Wir machten Liebe in Kalkutta und liebten uns im Tschad,
dort waren alle lustig, gesund und froh und satt,
wir feierten in Rußland und Venezuela,
dort waren alle frei und reich und jeder rief „Hurra!“

das ist dem Schokowaffelriegel sein stets etwas trockenes Knusperreiben, Bröseln und Krümeln im Mund, in das sich mal früher mal später die jeweilige Schokoladenkomponente eindrängt, um für ein bißchen Gleitfähigkeit zu sorgen. Mehr ist es nicht, ist es nie. So auch hier.

Geschmack: Ich wiederhole mich, aber das tun diese verfluchten Schokowaffelriegel ja auch: die oben geschilderte Zusammensetzung läßt einfach nur eine begrenzte Zahl geschmacklicher Varia- und Permutationen zu und die Dinger schmecken, seien wir ehrlich, alle doch ziemlich ähnlich. Also genau wie beim hier Inspiration gebenden Schlager: Abwechslung, Herausforderung, Infragestellung, Neues, Wildes, Unkomfortables wird nicht nur nicht gewünscht, es wird nicht toleriert und gemieden wie flächendeckendes Internet von Deutschland. Alles muß immer der gleiche vorhersehbare, stumpfsinnige, ecken-, kanten-, hirn-, eier- und seelenlose, glattpolierte, massenkompatible, zuckersüße 4/4-getaktete und bei 1 und 3 klatschbare Einheitsbrei sein mit erbärmlichstmöglich paargereimten, leicht eindrillbaren und wie Pech in den Hirnwindungen haftenden Texten.
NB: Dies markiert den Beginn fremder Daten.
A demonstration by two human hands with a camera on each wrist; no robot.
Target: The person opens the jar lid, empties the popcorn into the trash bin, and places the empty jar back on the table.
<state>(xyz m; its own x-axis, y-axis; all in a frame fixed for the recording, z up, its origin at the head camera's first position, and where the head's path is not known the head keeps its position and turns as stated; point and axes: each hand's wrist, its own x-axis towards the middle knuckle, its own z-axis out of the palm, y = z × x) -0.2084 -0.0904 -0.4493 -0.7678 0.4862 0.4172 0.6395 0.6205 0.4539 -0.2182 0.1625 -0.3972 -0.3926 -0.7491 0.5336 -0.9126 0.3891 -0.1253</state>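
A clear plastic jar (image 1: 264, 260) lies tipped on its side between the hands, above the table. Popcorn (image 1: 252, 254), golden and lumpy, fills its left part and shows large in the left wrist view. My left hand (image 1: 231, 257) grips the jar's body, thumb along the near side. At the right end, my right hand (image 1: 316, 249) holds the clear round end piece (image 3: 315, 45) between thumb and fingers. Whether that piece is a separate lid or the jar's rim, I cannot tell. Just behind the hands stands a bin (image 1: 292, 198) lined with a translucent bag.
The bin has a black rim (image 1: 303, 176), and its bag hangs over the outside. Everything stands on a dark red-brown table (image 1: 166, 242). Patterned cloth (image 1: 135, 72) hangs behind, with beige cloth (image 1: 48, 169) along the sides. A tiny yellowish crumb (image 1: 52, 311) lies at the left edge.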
Ich esse Anita, das schmeckt mir wunderbar
Aniiiitaaaa!
Ich beiße in ihn rein, das muß der Himmel sein!
Aniiitaaaa!
Dann kau ich darauf rum und singe „Dumdidum!“
Aniiiitaaa!
Die Schoki schmeckt mir gut, wie’s Schoki eben tut!
Aniiiitaaa!
Die Waffel knuspert fein, Glück kann so einfach sein!
Aniiitaaa!

Und so weiter, Sie wissen schon. Das ist so unendlich konventionell, daß es einem schon nach wenigen Sekunden so bekannt vorkommt, als kennte man es schon immer. Und genau das wollen sie!
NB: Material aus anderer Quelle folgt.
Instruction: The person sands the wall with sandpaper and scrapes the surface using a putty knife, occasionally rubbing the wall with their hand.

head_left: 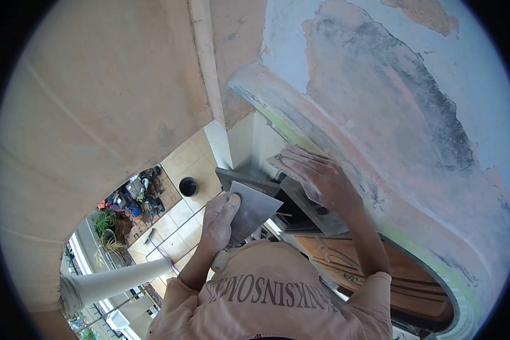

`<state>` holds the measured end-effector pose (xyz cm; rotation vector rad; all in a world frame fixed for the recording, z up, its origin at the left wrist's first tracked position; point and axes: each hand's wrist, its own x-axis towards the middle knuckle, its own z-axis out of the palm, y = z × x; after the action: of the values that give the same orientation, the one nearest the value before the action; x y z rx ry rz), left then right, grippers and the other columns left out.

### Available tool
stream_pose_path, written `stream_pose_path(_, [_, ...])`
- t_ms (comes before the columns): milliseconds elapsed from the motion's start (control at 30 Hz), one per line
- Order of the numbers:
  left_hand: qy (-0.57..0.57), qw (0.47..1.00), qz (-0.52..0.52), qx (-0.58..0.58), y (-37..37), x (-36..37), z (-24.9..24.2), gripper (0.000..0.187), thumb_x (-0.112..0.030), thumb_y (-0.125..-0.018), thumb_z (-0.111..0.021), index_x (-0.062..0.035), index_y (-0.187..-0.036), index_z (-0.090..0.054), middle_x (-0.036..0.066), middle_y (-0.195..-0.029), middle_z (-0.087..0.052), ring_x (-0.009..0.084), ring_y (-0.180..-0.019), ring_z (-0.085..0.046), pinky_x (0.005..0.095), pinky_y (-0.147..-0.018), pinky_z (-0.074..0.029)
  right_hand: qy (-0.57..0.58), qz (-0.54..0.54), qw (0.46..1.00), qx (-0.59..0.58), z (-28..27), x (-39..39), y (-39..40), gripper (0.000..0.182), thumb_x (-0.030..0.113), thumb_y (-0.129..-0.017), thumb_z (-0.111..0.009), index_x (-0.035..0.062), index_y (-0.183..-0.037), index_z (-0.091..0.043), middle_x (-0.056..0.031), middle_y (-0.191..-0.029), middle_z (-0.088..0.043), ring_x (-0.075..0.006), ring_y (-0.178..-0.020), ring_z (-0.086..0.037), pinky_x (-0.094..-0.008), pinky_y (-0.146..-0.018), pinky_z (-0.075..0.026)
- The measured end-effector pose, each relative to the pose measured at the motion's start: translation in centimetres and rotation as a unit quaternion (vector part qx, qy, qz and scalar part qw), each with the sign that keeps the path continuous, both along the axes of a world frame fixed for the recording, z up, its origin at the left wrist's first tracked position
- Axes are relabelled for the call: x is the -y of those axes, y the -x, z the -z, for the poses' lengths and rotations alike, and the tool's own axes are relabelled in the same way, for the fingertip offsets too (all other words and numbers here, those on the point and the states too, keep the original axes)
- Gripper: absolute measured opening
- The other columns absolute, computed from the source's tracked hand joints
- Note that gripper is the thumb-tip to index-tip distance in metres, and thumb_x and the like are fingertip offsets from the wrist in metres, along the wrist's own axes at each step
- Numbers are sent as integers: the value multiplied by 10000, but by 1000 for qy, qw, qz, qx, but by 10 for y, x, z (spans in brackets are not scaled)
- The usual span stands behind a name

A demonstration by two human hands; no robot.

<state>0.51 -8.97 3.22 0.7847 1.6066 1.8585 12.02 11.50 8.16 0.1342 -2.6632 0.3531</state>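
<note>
My left hand (217, 222), coated in white dust, is closed around a wide putty knife (254, 211). Its thumb presses on the flat metal blade, and the pale handle hangs below the fist. My right hand (317, 173), also dusty, is held at the curved wall moulding (306, 122), its fingers together over a thin, pale brown sheet that looks like sandpaper (281, 162). The moulding has bare patches and a pale green strip along its lower edge. Whether the sheet touches the wall is hard to tell.
Far below is a tiled floor (178, 212) with a black bucket (188, 186) and a pile of assorted items (133, 195). A white column (124, 281) stands lower left. Beneath my right arm are a grey panel (323, 218) and a carved wooden door (345, 260). Peeling wall (374, 85) rises at right.
</note>
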Motion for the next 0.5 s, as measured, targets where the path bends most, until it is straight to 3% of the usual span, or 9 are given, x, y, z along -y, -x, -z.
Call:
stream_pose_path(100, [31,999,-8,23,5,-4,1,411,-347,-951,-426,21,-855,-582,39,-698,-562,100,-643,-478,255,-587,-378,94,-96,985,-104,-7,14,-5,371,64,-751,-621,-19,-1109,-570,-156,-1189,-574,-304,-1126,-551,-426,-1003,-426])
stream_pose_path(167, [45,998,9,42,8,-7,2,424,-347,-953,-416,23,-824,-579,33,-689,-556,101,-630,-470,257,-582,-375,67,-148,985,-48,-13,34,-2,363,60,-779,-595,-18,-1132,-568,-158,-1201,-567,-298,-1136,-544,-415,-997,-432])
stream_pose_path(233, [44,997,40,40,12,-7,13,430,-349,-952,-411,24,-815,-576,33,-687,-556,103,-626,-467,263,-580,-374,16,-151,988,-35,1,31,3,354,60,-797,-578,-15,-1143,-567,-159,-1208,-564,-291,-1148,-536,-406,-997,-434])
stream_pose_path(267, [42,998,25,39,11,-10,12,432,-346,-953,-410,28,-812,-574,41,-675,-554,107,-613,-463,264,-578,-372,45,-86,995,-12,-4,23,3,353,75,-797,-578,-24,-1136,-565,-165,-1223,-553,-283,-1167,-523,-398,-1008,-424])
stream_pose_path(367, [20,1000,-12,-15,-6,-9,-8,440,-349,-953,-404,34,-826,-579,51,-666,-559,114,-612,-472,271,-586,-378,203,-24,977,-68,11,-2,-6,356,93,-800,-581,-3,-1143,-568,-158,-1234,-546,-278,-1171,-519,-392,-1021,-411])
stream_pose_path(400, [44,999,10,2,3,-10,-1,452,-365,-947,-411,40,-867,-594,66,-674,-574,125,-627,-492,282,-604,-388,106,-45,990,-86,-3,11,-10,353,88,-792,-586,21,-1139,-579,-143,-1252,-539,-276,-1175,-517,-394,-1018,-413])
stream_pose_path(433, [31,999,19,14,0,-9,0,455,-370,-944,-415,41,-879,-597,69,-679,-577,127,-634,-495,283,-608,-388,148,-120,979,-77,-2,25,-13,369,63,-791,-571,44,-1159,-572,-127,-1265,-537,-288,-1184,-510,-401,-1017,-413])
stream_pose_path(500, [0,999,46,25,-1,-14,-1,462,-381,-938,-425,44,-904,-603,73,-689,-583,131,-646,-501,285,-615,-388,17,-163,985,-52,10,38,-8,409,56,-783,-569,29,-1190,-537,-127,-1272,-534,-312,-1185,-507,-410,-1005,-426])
Fazit: Ein Schokowaffelriegel namens Anita. Wenn Kotze Cordalis noch leben würde (falls er nicht als Untoter irgendwo raumkraucht) würden die liftungshalber nicht mehr schließbaren Schweinsäuglein in seinem Arschgesicht sicher heller leuchten als die Sterne über der Akropolis.